Insider Brief
- Stanford University researchers introduced a new method of assessment for large-scale language models (LLMS) that reduce costs and increase fairness by assigning difficulty scores to benchmark questions, according to a paper published at the International Conference on Machine Learning.
- Funded by MacArthur Foundation, Stanford Hai, and Google Inc., this method uses item response theory, a standardized test concept, to select an adaptive subset of questions that reduces assessment costs by up to 80% while providing more accurate comparisons between AI models.
- Applied to 22 datasets and 172 models across medicine, mathematics and law, the system improves the integrity of AI assessments by identifying and removing previously seen questions, supporting more transparent and reliable AI development, allowing you to track model safety metrics over time.
New ways to evaluate artificial intelligence models promise to reduce costs and improve equity, according to researchers at Stanford University, who developed the approach funded by the MacArthur Foundation, Stanford High and Google Inc.
The method, detailed in a paper presented at the International Conference on Machine Learning, presents an adaptive question selection system that evaluates the difficulty of benchmark questions and compares the performance of language models more accurately.
As AI developers release more and more advanced language models, they often advocate for improved performance based on benchmark tests.

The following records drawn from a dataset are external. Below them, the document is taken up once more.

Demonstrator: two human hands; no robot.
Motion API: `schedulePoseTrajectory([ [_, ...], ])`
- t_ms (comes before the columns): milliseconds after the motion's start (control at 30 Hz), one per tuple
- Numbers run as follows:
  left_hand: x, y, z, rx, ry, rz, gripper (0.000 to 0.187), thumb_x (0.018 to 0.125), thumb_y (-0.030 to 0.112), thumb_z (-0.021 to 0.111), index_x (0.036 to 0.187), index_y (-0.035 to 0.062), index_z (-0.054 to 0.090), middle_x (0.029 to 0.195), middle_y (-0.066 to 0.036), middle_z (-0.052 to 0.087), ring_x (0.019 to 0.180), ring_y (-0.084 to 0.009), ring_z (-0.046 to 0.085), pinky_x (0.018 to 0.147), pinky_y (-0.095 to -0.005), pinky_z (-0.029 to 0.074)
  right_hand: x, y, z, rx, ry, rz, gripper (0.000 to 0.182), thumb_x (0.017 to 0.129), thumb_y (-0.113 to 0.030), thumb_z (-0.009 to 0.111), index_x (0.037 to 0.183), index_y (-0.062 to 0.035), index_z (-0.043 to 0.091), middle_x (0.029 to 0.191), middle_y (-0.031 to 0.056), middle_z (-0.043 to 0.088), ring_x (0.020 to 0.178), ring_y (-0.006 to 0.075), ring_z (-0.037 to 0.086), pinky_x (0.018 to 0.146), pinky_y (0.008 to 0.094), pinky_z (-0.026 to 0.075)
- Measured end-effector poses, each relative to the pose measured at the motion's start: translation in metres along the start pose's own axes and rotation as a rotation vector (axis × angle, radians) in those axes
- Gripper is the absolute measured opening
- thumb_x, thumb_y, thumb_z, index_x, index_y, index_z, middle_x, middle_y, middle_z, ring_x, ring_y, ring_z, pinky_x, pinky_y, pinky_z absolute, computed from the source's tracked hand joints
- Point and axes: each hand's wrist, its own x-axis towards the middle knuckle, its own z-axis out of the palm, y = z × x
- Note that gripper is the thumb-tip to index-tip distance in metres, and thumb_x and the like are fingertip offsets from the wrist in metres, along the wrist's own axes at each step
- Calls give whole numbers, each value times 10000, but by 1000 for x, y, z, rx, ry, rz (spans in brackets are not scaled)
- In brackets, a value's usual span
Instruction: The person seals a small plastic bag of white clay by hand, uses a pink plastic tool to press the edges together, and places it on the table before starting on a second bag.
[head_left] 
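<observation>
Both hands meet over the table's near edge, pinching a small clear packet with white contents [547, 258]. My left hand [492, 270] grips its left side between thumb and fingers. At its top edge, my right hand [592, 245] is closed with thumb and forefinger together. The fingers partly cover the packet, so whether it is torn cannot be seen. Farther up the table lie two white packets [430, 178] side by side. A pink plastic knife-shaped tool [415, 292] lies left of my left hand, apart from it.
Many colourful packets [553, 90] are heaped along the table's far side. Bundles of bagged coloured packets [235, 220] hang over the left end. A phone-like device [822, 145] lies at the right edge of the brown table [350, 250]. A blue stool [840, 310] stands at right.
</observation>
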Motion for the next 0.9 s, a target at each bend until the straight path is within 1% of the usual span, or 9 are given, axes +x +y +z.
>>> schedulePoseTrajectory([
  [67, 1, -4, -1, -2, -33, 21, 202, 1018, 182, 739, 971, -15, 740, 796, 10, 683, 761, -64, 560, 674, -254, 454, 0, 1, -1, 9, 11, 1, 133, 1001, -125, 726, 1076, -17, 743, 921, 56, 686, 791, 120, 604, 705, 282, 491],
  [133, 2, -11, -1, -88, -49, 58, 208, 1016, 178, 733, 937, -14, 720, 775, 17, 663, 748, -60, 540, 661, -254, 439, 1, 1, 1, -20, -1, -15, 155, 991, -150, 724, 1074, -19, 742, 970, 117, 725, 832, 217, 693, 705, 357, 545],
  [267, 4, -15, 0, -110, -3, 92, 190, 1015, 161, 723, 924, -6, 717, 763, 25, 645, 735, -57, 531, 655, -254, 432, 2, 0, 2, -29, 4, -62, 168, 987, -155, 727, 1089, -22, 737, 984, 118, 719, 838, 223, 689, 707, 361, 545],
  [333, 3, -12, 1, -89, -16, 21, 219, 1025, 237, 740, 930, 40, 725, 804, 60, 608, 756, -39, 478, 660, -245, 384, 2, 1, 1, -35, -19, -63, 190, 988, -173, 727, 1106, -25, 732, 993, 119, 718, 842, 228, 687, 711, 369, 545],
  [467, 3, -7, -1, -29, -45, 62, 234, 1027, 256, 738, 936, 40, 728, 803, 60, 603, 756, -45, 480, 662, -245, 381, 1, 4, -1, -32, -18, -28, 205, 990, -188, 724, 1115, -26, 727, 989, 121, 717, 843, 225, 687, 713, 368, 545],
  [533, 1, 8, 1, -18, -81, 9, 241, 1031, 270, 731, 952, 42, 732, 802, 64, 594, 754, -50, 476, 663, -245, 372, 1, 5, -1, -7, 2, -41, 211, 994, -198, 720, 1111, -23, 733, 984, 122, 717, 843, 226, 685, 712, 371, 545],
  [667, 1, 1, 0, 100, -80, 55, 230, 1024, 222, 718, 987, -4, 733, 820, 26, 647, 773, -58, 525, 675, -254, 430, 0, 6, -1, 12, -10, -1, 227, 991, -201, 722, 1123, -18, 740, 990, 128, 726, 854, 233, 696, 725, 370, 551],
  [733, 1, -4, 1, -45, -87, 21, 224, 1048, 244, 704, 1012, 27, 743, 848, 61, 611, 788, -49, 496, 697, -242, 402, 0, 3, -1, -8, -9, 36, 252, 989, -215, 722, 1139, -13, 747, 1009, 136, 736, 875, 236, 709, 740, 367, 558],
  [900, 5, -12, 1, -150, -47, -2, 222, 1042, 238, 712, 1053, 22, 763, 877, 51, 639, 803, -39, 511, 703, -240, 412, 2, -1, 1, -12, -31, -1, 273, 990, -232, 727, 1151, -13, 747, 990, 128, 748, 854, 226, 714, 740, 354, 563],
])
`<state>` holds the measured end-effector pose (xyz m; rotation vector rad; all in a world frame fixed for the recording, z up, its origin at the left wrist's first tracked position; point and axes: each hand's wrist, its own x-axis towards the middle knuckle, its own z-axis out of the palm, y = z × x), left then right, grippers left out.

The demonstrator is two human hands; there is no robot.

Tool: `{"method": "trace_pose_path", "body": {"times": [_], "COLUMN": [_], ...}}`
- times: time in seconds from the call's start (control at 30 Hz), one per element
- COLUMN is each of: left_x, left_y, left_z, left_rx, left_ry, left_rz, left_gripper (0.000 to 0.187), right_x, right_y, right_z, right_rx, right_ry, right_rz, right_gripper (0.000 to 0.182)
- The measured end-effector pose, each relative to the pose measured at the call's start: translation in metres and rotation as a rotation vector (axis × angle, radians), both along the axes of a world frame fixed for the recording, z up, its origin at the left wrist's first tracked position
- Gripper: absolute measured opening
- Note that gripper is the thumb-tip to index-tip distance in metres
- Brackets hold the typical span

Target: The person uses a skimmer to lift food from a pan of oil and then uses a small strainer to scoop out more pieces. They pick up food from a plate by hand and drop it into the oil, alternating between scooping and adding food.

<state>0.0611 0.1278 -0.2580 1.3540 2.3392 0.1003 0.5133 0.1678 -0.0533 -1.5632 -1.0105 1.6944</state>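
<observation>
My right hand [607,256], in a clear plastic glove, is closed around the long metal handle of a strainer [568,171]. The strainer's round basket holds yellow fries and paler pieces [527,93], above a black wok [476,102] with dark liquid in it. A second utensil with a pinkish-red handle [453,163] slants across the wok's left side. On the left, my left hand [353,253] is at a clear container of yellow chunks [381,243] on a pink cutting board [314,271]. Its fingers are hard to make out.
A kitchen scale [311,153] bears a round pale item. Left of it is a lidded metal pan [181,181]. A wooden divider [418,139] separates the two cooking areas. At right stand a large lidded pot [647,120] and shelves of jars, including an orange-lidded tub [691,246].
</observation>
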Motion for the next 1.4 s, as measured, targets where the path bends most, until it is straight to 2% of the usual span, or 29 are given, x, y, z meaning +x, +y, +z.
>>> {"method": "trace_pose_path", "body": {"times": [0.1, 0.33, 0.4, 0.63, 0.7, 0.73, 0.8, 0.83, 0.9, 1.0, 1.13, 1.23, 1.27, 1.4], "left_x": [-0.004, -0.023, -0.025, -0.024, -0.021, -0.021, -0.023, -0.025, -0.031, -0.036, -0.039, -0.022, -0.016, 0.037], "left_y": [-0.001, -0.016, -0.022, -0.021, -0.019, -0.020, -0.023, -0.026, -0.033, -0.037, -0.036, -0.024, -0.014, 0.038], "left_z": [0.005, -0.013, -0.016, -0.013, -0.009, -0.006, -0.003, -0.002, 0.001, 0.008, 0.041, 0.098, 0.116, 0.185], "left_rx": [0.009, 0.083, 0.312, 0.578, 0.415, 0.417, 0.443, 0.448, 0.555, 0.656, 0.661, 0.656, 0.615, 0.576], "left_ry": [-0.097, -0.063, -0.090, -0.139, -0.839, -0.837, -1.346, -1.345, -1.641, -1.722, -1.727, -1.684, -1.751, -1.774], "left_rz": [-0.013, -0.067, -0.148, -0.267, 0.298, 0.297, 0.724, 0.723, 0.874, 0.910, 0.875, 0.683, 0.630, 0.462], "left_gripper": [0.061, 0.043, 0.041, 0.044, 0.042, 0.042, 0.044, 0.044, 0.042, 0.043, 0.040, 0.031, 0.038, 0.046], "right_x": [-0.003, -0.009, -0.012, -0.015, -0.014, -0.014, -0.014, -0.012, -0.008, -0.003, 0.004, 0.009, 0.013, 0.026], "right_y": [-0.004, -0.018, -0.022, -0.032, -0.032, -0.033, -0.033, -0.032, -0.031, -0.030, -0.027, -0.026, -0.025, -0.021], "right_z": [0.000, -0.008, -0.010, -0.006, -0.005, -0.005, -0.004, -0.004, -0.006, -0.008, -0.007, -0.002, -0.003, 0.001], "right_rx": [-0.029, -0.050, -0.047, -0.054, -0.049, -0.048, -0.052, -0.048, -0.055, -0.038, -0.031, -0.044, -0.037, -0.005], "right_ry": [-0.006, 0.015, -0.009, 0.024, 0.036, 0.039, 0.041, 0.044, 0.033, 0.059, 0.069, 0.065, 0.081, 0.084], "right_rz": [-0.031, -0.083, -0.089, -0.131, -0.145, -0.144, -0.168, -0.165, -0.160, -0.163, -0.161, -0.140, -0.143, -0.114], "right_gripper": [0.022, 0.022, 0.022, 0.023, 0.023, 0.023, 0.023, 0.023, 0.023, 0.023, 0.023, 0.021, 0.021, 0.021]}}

These assessments using large banks of test questions usually require extensive human reviews, which can be time consuming and expensive. According to researchers at Stanford University, the assessment process costs as much or more than the model training itself. Furthermore, practical limitations will ensure that developers only use a subset of questions. This can distort the outcome when simple questions are overrepresented.
The Stanford team, led by Assistant Computer Science Professor Sanmi Koyejo, has developed a system that assigns difficulty scores to benchmark questions using item response theory, a concept that has long been adopted in standardized testing. This allows the evaluator to compare model results, level the arena between models, and explain the difficulty of the question when comparing them, reducing the likelihood of misleading results due to ease of test sets.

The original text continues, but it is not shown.